Dr. Martinez: We are likely to see a push for more stringent intellectual property regulations tailored specifically for AI. This could involve clearer guidelines on how data can be sourced and used for AI training. Additionally, we might see the emergence of new licensing models that ensure artists are compensated when their work contributes to training datasets.
Editor: It sounds like a complex landscape ahead. Are there any examples of companies or initiatives that are pioneering ethical AI practices in the media to follow?
Dr. Martinez: There are a few noteworthy examples. Some organizations are already exploring ethical AI by creating datasets that respect creator rights and involve them in the process.
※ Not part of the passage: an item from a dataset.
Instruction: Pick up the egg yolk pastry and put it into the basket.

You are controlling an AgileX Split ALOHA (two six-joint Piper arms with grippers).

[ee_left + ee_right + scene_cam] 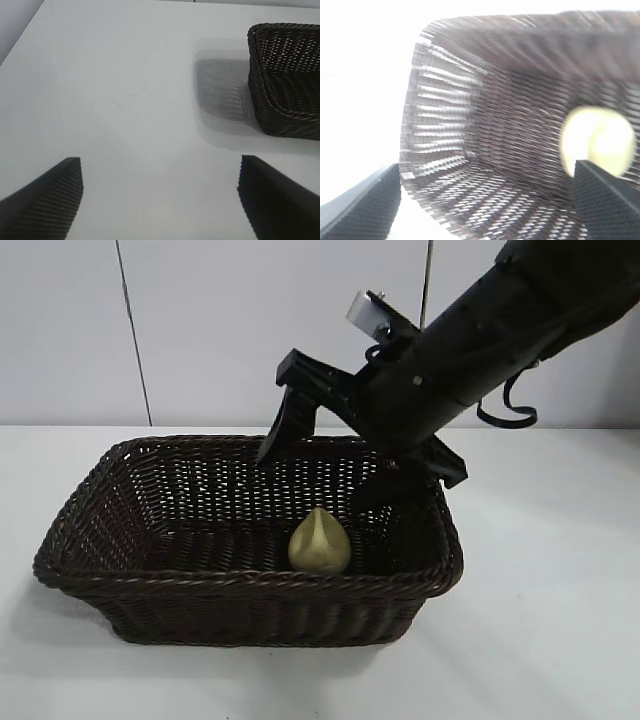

Initiatives like Creative Commons licensing are also gaining traction to ensure that creators can choose how their work is used, even in AI applications. Moreover, companies that engage in transparency about their training data and algorithms will likely set themselves apart in this rapidly evolving landscape.
Editor: As we wrap up, Dr. Martinez, what advice would you give to creators in light of these developments?
Dr. Martinez: Stay informed and engage in the conversation about AI and its implications for your work. Advocate for fair practices and be proactive in understanding how AI can complement your creativity rather than replace it. Collaboration can lead to exciting new forms of storytelling if approached ethically. The future doesn’t have to be a battleground; it can be an avenue for innovation and partnership.
Editor: Thank you for those insightful remarks, Dr. Martinez! It’s clear that while AI holds immense potential, the balance between technology and creativity must be carefully managed. We appreciate your time and expertise today.
Dr. Martinez: Thank you! It’s been a pleasure discussing these critical issues.